When you decorate your living room, you never have to wait six years for the sofa to grow to its mature size. Nor do you wake up some morning to find that your two end tables have sprouted ten more. No. You do it and it’s done. Which is why I’ve always been better at decorating than gardening.
But somewhere in that train of thought and all the reasons why I hate gardening, the plants that grow too fast or mysteriously up and die, the weeds that rage out of control, the fact that things never look the same from one day to the next, it finally dawned on me: I’ve been looking at this gardening gig all wrong. I wanted it to be something that you do and it’s done and you can cross it off your list. When, it fact, it is never done.
Instead of being a cross-off, like doing up the living room, gardening is a practice, like yoga, or prayer.
And as I relaxed into that realization, I started to wonder: how many other parts of my life am I treating as cross-offs when they’re actually practices? Because getting them confused leads to so much frustration as the practices need doing over and over and over again and I thought we were done with that and why is it back demanding my attention AGAIN?
It’s not the fault of the activity, it’s just a faulty way of looking at it.
So, what are practices, what are cross-offs?
In my life, things like gardening, family and friendship are all practices. Learning is a life-long practice. The rituals of food, sex.
The cross-offs are meetings and projects. But I also, and I think a lot of people do this, break my sacred practices down into disconnected pieces and impose an order on them arbitrarily so I can fool myself that they aren’t ongoing and inherently chaotic, just waiting till my back is turned to sprout weeds and fresh ideas.
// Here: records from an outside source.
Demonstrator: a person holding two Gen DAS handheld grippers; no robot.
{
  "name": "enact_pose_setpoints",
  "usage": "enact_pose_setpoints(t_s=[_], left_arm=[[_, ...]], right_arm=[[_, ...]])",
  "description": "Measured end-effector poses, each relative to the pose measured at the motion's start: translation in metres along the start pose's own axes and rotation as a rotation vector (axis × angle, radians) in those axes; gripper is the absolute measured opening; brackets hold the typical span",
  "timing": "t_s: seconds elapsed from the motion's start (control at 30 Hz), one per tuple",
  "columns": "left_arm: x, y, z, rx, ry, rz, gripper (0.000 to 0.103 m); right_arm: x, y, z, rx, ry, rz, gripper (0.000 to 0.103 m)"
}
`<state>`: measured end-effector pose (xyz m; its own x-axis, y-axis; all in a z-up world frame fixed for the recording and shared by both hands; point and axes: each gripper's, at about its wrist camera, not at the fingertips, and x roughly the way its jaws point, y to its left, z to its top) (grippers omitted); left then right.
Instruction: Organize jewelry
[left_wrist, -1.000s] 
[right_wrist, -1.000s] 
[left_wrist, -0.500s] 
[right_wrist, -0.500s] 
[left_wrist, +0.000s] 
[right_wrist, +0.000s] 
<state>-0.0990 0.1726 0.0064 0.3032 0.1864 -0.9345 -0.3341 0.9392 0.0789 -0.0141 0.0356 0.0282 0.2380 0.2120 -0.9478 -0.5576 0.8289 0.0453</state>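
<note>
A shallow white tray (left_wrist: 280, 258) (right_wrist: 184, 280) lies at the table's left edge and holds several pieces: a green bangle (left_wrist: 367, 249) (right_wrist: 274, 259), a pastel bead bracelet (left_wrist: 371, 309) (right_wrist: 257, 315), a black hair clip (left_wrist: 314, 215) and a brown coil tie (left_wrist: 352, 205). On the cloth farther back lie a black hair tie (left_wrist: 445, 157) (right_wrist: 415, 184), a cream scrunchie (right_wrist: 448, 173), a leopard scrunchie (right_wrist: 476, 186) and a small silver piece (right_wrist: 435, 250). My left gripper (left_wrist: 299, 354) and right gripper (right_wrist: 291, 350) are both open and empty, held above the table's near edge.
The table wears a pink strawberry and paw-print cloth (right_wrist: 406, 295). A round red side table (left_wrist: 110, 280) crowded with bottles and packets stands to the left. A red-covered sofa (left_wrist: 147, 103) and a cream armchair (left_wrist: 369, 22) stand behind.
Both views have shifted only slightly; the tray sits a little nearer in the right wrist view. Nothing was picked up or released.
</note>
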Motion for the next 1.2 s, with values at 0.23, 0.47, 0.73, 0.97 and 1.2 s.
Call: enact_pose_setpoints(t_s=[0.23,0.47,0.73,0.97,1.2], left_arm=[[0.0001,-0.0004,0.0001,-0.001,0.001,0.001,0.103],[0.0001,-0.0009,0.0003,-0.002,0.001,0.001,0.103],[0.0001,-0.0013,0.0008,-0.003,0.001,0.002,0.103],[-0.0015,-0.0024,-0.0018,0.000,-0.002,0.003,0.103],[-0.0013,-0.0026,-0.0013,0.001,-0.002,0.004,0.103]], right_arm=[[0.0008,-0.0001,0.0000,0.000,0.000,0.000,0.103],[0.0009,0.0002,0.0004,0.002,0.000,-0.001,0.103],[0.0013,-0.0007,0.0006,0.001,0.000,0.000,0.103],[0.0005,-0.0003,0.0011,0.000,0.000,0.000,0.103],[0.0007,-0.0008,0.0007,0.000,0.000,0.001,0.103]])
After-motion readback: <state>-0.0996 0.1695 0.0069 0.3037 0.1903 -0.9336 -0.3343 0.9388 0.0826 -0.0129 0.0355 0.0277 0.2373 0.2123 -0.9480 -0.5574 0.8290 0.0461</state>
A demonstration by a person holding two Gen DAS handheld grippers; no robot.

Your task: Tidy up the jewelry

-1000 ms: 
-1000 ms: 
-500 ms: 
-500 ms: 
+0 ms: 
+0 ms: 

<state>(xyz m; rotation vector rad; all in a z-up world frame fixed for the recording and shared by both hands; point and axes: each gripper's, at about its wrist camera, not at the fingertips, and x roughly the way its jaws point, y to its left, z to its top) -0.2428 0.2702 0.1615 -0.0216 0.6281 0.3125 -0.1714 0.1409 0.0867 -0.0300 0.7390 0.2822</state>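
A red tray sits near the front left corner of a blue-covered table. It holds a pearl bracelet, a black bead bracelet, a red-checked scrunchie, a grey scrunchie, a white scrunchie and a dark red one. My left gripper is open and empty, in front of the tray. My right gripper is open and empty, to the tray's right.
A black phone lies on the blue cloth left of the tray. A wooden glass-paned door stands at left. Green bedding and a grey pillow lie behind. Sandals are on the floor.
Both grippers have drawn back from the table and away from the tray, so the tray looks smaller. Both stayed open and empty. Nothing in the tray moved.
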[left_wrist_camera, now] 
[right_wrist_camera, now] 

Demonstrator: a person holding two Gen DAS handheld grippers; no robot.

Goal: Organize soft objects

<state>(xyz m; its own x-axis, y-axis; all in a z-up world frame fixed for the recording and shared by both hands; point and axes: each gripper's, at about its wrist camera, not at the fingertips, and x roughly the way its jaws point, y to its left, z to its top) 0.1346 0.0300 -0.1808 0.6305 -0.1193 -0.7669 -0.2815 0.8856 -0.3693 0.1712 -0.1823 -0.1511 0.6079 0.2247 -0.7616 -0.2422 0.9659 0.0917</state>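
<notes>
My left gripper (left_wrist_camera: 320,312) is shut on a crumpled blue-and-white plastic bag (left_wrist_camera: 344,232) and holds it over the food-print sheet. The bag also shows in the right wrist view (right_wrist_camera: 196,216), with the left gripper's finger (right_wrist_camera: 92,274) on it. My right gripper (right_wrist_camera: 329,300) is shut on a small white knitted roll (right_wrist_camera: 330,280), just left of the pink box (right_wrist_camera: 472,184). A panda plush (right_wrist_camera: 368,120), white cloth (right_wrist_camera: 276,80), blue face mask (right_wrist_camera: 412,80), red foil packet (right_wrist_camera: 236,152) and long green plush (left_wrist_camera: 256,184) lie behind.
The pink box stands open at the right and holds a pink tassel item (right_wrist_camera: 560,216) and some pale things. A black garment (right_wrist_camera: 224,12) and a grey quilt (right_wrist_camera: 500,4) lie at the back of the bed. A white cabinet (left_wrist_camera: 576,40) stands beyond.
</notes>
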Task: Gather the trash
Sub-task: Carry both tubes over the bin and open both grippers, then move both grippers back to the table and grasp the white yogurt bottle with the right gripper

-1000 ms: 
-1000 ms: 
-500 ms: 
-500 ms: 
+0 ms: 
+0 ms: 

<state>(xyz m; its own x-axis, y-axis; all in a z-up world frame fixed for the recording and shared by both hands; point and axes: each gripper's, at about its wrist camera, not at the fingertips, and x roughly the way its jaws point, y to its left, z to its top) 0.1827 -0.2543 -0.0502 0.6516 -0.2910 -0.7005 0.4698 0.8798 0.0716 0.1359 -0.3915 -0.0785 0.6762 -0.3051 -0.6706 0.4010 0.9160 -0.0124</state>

Does this make sense to you? Can you think of practices that you’ve been treating as cross-offs? Would realizing that they are practices help you?
I’ve been away from this blog for a long time. Sorry about that. It started with a case of blogger’s block. Then there was a trip, a giant volcanic ash cloud. A new job that is now over. And the endless, endless weeding. I’m back now, though, and very happy to be here. Thanks to all of you who asked! I hope we can pick the conversation up where we left off back in the spring.